Monday, Sep. 07, 1942

Government v. A.P.

The best pleased U.S. publisher last week might well have been the Chicago Sun's Marshall Field III. At his prodding, the Administration filed its much-threatened suit against Associated Press for alleged violation of the Sherman and Clayton anti-trust acts (TIME, May 4; July 27).

Marshall Field had failed either to buy an A.P. franchise from Hearst or to get himself voted to membership (the Sun was turned down, 684-to-287, at A.P.'s meeting in April). Last week, he declared that if the Department of Justice forced A.P. to welcome all comers, that crackdown would prove to be "one of the most important strokes for freedom of the press in the history of American journalism."

Ticklish problems were ahead for Trust-Buster Thurman Arnold. A chief one is his necessity to prove that A.P. is a monopoly--it gets lively competition from U.P.*, I.N.S., the news-gathering services of such newspapers as the Chicago Daily News, the New York Times and Herald Tribune. Equally difficult to prove is that newspapers perish for lack of A.P. membership alone, since some of them grew big without it.

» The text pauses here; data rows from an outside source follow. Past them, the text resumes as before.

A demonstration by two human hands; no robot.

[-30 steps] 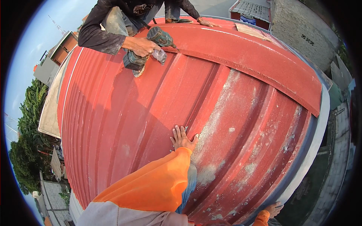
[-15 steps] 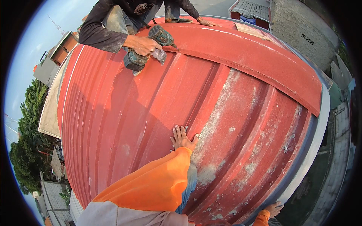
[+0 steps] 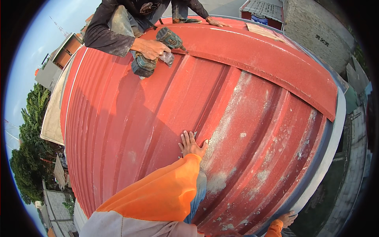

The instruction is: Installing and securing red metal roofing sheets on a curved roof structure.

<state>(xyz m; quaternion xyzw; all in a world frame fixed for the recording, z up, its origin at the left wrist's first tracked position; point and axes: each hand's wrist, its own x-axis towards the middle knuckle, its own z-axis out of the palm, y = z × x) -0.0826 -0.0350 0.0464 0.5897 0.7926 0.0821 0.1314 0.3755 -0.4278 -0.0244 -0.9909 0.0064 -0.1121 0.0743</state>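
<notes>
Our left hand [image 3: 192, 148] is splayed, empty, on roofing [image 3: 177, 102]. Right hand [image 3: 286, 219], toward 4 o'clock, at edge [image 3: 319, 179]; closure we cannot tell.

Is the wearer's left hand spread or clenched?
Spread: the left hand lies palm-down on the red corrugated metal roof, fingers extended, thumb apart.

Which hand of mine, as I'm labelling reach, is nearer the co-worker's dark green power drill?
Left. Your left hand rests on the ribbed red roof sheet, below the drill in the picture; your right hand is farther, at the roof's pale grey edge, lower right.
</notes>
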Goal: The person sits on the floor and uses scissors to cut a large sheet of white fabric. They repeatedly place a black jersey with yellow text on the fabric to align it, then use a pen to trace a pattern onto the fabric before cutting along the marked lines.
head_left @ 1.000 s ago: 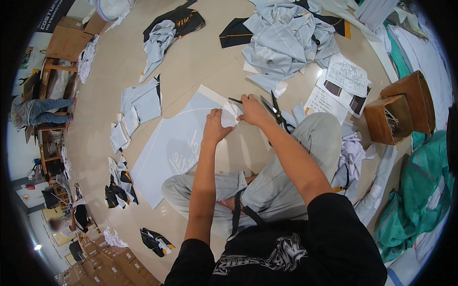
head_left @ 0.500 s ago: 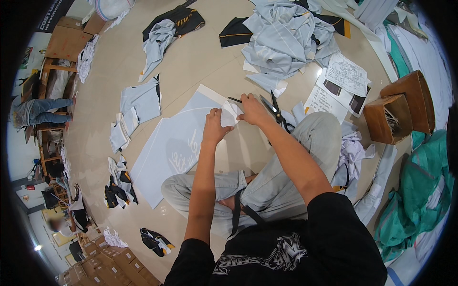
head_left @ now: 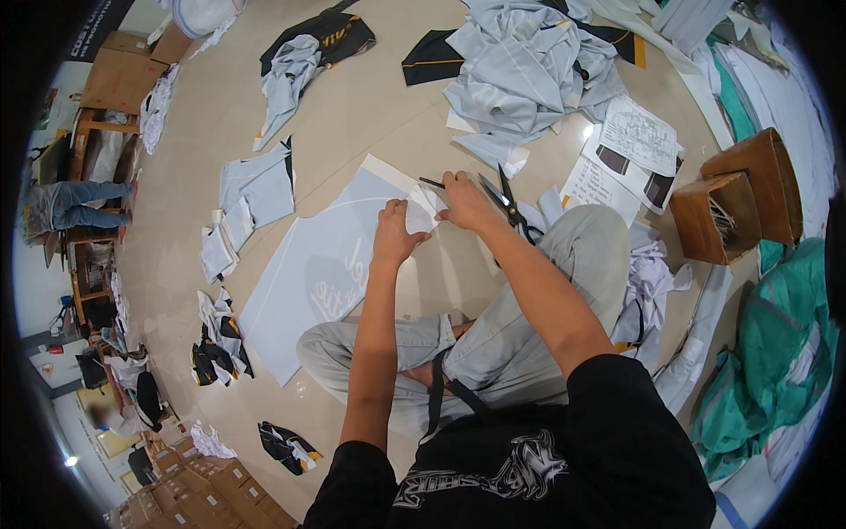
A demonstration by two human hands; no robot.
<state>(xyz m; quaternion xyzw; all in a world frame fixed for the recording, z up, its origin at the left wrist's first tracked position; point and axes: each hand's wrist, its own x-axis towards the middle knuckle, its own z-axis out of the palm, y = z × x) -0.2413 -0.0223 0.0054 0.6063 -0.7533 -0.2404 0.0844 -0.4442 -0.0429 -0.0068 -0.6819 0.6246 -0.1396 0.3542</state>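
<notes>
A light blue cut fabric panel (head_left: pixel 304 251) with white lettering lies flat on the floor before my crossed legs. At its right corner is a small white piece (head_left: pixel 423 210), which looks like folded cloth or paper. My left hand (head_left: pixel 396 236) presses the white piece's left side between thumb and fingers. Gripping its right edge with the thumb, my right hand (head_left: pixel 463 202) also has a thin dark pen-like stick (head_left: pixel 433 183) poking out past its fingers. Black-handled scissors (head_left: pixel 511 207) lie partly open beside my right forearm.
A large heap of light blue fabric (head_left: pixel 533 75) lies ahead. Printed sheets (head_left: pixel 630 154) and brown boxes (head_left: pixel 723 212) sit at the right, near a green bundle (head_left: pixel 762 353). Smaller fabric piles (head_left: pixel 256 189) lie at the left. A person in jeans (head_left: pixel 84 207) stands at far left.
My hands stay at almost the same spot on the white piece. The view has shifted very slightly; a person in the far left background has moved a little.
</notes>
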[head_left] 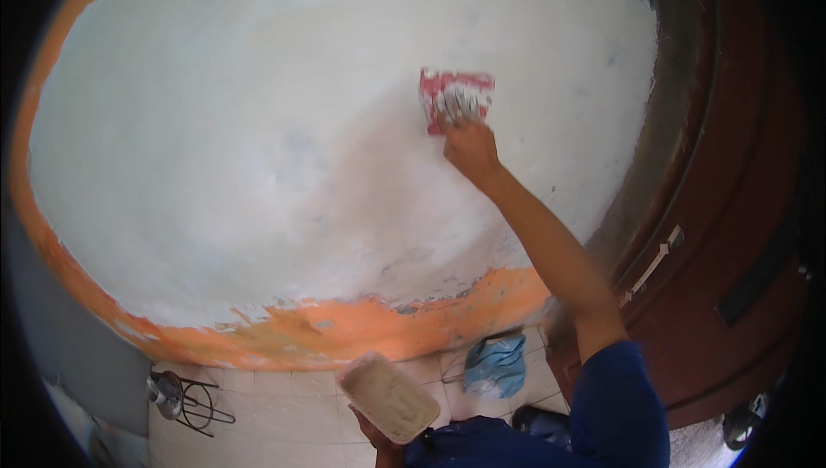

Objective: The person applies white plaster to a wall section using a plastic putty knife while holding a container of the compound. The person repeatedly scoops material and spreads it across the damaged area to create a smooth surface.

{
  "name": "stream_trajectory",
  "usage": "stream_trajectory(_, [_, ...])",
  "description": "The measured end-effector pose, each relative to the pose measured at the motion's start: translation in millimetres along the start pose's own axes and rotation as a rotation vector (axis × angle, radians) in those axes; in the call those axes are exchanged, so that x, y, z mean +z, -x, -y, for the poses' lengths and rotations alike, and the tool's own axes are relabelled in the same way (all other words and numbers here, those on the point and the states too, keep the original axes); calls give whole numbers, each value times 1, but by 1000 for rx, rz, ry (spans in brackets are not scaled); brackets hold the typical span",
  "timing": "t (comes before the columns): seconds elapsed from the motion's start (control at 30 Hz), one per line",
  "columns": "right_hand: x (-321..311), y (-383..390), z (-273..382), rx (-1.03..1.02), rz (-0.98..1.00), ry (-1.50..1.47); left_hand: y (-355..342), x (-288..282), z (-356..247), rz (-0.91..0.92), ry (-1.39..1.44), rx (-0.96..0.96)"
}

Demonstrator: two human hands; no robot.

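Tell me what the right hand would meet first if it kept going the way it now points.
The right hand points up at the wall, pressing a red-and-white scraper flat on the white plaster. Going straight on, it would likely meet only more plastered wall above the scraper; nothing else shows in that line.

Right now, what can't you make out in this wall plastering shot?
- Head view: the blade of the red tool, mostly covered by plaster and the right hand.
- The left hand, largely hidden under the plaster tray and cut off by the lower edge.
- The blue bundle on the floor: too blurred to identify.
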State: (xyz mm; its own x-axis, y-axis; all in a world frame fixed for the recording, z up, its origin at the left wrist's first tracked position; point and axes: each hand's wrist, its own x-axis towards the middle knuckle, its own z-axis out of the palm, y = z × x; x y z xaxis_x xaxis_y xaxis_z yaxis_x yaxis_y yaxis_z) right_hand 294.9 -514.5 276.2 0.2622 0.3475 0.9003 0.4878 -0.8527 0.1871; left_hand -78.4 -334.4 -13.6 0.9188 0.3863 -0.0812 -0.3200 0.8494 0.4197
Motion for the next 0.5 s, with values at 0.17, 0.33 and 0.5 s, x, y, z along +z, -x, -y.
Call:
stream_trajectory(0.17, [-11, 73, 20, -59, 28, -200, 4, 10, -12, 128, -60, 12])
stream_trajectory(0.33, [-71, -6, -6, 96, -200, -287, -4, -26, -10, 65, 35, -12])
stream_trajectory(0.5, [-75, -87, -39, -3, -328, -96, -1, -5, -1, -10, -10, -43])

Meantime A.P. was calm. "What is charged against it," declared A.P. President Robert McLean, "is no more, at bottom, than this: That it seeks to protect its members who have invested their skill, their work and their money in its growth." A.P. promotion men declared that the Government's bill of particulars contained some of the best advertising they had ever seen. ("A.P. ranks in the forefront in public reputation and esteem . . . has long been regarded as synonymous with the highest standard of accurate, non-partisan and comprehensive newsreporting.")

For the rest of the U.S. press the A.P. suit promised one of the liveliest legal tangles in modern journalism. Doubly enlivening was the fact that the Chicago Sun's morning rival, the Chicago Tribune, was one of the most interested spectators. Spat Colonel McCormick: "Marshall Field is not a legitimate newspaper man and the Sun is not a legitimate newspaper. It is part of an alien and radical conspiracy against our republican form of government. It is subsidized by our Government to the extent that its losses, running into millions of dollars a year, are deducted from the owner's income tax."

*The same editions that carried the story of the A.P. anti-trust suit also carried the superb scoop on the Solomon Islands by U.P.'s Robert Miller.